## What the task asks:
Wherever the line with "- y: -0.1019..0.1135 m" sits in the listing below, transcribe from it up to and including the line with "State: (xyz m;", exactly, and leave the remaining lines out.
--- START ---
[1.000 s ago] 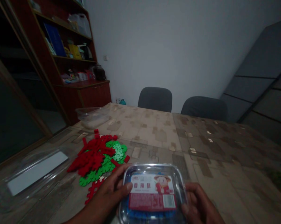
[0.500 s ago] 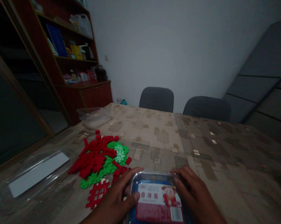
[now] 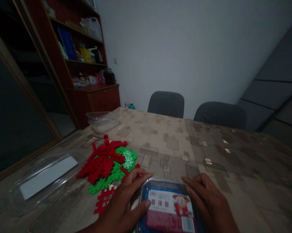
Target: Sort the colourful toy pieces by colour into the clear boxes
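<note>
Labelled plastic box (image 3: 170, 208), at the near side of the worktop (image 3: 158, 137), is cut off below. It is clamped between left hand (image 3: 124, 202) and right hand (image 3: 210, 199), its edges partly hidden.

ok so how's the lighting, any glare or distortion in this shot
All in the head view: dim overall, bright glints on the table; reflections streak the clear plastic at left; the cabinet leans outward, likely lens distortion; fine print on the container is illegible.
</note>
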Action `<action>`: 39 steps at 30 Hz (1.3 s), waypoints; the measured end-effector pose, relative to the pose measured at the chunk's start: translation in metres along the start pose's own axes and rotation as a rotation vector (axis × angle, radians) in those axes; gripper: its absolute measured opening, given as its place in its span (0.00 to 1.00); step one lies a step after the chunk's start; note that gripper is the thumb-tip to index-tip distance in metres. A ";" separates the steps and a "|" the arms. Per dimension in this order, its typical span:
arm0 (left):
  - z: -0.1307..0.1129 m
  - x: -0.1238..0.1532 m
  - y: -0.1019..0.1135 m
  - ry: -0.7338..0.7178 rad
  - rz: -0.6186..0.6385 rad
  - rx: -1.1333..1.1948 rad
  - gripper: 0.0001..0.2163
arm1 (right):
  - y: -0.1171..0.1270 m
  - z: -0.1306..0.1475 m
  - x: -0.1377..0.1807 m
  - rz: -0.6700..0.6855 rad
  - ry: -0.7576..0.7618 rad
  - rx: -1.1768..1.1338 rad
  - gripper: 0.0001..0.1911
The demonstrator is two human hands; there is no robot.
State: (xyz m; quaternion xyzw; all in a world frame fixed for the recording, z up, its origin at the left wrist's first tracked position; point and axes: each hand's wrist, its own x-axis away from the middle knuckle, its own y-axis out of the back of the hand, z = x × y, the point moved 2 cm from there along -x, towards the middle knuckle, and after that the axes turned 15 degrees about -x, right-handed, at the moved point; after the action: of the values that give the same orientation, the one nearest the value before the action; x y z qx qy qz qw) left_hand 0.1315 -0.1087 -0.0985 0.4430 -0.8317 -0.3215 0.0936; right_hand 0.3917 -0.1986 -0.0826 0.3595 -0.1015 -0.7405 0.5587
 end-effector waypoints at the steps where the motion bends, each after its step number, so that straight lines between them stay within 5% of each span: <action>1: -0.002 -0.001 0.002 -0.005 -0.003 -0.019 0.23 | 0.000 0.000 -0.001 -0.004 0.003 0.009 0.15; 11: -0.016 -0.010 0.002 0.161 0.162 0.079 0.14 | -0.004 0.000 0.001 0.239 -0.125 -0.028 0.16; 16: -0.024 -0.020 0.004 0.093 0.194 0.010 0.10 | -0.015 0.011 -0.011 0.350 -0.188 0.008 0.17; 22: -0.025 -0.023 0.005 0.017 0.163 -0.009 0.07 | -0.034 0.019 -0.020 0.326 -0.139 -0.038 0.12; 39: -0.027 -0.016 0.011 -0.149 0.126 -0.113 0.05 | -0.028 0.019 -0.018 0.229 -0.037 -0.153 0.10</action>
State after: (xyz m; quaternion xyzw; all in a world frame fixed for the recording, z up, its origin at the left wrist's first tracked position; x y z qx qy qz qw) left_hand 0.1456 -0.1039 -0.0687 0.3586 -0.8431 -0.3935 0.0763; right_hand 0.3608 -0.1773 -0.0767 0.2878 -0.0954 -0.6840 0.6635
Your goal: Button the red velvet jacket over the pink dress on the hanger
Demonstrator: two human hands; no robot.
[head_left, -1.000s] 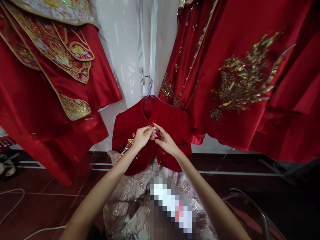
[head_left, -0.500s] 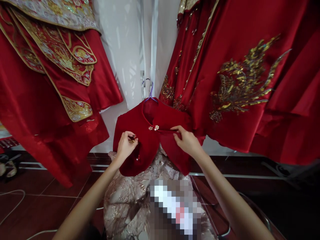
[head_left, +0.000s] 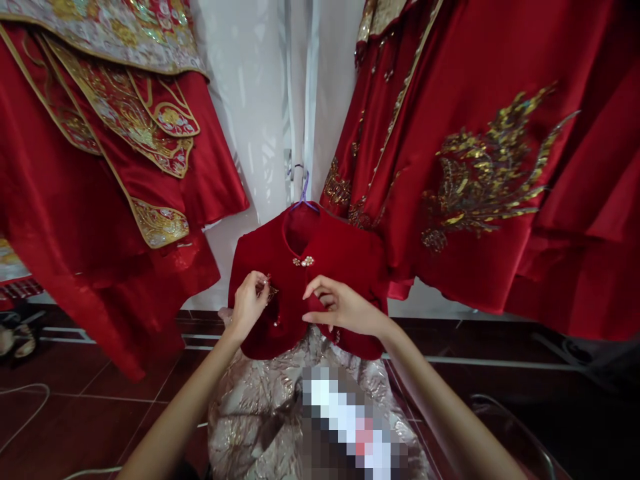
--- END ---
## Result:
  - y: -0.1019..0.1135 m
  - ry: -0.7338..0.7178 rad
  - rz: -0.6186..0.6385 rad
  - rx: -1.1333..1.1948 rad
  - gripper: 0.0001..0.2163
arm1 (right):
  - y: -0.1171..0.1270 m
  - z: -0.1306..0.1475 m
  - x: -0.1377..0.1807 m
  - rz: -0.6700..0.6855 rad
  - ry: -0.7576..0.7618 rad
  - rx: -1.1768..1.1338 rad
  - gripper: 0.0001..0.1911
The demonstrator is two human hands; there is no robot.
State: (xyz m; quaternion xyzw; all in a world frame fixed for the recording, z up, its origin at the left wrist's first tracked position; point and axes: each hand's wrist, its own x-axis away from the middle knuckle, its own y-axis out of the back of the hand, z = x × y, the point moved 2 cm from there along -x, towards the middle knuckle, and after that the axes turned 15 degrees about -x, right-handed, at the moved point; after the action: of the values that give the same orientation, the one nearest the value before the action; x y z qx qy qz qw) left_hand 0.1315 -0.1087 -0.0985 0.4430 -0.8317 -0.3215 0.0936; right_hand 0.3917 -0.1986 -0.0826 0.3595 -0.1015 -0.7405 0.5587

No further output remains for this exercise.